**DIRECTIONS**
Once you find the line containing "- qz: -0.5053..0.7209" in the data below, copy it and each following line exactly, up to and including the line containing "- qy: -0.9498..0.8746", and nothing else.

**EXTRACTED INFORMATION**
########################################
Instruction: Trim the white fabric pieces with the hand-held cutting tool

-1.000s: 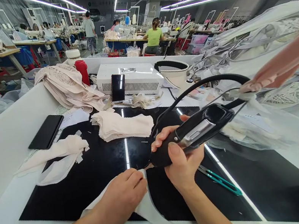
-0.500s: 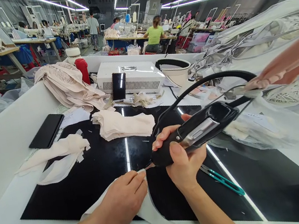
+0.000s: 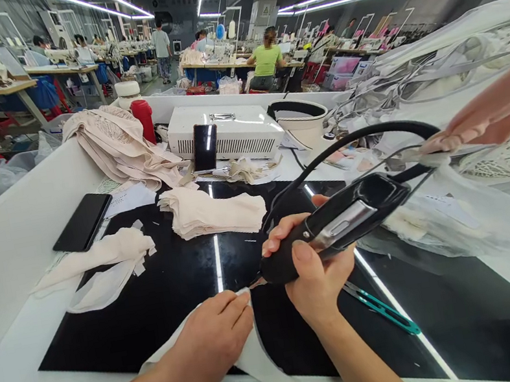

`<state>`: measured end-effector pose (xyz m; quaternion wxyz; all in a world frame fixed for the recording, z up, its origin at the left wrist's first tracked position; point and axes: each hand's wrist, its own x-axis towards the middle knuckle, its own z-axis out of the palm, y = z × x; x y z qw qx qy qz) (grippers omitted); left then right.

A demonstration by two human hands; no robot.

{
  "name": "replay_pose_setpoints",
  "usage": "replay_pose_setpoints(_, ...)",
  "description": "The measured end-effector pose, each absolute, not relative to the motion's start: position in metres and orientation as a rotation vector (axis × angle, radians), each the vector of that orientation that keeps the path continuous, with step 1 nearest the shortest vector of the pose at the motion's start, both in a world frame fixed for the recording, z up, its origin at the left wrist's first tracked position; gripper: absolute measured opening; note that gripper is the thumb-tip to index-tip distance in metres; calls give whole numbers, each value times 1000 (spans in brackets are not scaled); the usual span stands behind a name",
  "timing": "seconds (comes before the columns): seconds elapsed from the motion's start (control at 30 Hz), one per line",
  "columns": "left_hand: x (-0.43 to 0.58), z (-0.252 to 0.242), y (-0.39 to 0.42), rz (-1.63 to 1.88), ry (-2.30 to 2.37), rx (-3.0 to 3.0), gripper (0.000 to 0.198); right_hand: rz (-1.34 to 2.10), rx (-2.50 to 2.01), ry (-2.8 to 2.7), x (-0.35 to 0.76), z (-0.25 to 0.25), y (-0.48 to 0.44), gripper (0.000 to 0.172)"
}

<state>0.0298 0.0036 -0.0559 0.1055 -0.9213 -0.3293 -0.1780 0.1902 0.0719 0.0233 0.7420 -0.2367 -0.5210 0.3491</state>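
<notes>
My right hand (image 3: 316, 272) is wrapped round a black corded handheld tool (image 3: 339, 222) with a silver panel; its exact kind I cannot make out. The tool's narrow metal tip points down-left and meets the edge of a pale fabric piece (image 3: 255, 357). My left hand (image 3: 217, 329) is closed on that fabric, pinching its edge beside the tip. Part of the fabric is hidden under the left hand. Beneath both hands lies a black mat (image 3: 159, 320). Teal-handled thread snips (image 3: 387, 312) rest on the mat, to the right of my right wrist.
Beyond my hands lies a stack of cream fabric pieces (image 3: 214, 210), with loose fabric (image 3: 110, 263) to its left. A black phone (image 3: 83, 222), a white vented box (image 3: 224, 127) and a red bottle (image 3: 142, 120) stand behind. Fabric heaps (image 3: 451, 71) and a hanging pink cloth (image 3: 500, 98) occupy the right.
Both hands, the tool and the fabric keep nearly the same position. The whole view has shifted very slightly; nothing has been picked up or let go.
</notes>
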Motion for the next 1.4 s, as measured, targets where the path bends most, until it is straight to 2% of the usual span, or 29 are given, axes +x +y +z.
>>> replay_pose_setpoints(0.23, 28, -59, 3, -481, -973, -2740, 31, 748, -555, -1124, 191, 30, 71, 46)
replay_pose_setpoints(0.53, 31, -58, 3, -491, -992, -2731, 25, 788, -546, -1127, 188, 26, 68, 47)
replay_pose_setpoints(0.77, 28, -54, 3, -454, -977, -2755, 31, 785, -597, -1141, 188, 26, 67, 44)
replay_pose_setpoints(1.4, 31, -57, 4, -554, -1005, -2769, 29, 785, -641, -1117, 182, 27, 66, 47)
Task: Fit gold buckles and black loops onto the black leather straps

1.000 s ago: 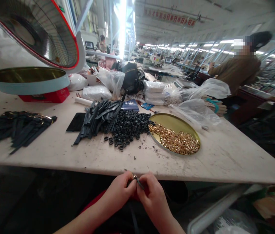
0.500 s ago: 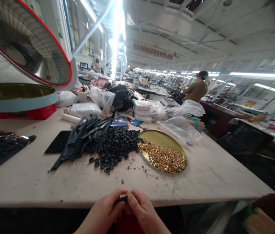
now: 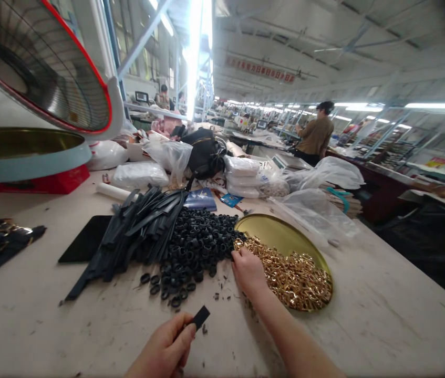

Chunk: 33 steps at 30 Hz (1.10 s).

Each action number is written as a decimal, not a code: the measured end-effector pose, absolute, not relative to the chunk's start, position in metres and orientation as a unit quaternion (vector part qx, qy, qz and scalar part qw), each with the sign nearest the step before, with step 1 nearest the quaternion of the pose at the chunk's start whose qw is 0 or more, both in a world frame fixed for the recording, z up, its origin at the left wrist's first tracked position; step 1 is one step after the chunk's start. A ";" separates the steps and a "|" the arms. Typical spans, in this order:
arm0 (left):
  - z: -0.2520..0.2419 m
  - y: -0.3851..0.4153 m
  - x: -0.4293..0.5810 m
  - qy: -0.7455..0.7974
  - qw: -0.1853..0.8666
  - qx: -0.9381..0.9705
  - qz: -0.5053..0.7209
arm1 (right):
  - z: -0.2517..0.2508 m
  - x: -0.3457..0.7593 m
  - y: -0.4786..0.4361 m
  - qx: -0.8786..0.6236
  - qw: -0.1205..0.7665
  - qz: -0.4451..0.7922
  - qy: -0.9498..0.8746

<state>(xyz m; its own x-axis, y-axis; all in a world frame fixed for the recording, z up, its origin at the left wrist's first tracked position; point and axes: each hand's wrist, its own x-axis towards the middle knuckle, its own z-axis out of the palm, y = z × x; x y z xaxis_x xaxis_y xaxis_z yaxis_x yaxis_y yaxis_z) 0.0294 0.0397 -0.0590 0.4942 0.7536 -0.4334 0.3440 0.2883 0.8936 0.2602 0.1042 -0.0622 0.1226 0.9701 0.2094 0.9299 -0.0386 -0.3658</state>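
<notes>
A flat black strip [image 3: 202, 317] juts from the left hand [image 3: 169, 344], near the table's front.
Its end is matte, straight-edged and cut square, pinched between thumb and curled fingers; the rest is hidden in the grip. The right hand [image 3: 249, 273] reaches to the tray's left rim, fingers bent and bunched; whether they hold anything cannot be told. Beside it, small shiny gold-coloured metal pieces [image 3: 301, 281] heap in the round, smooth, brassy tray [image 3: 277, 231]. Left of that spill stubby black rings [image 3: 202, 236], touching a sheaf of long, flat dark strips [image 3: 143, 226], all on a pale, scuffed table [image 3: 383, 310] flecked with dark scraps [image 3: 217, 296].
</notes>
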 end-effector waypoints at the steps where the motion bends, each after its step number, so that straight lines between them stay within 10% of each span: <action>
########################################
**ANSWER TO THE PROBLEM**
  - qz: -0.5053..0.7209
arm1 (right):
  - z: -0.2517..0.2508 m
  - x: -0.3457..0.7593 m
  - y: -0.4786..0.4361 m
  - qx: -0.8786..0.6236
  - qw: -0.1205..0.7665
  - qz: -0.4451..0.7922
  - qy: -0.9498..0.8746

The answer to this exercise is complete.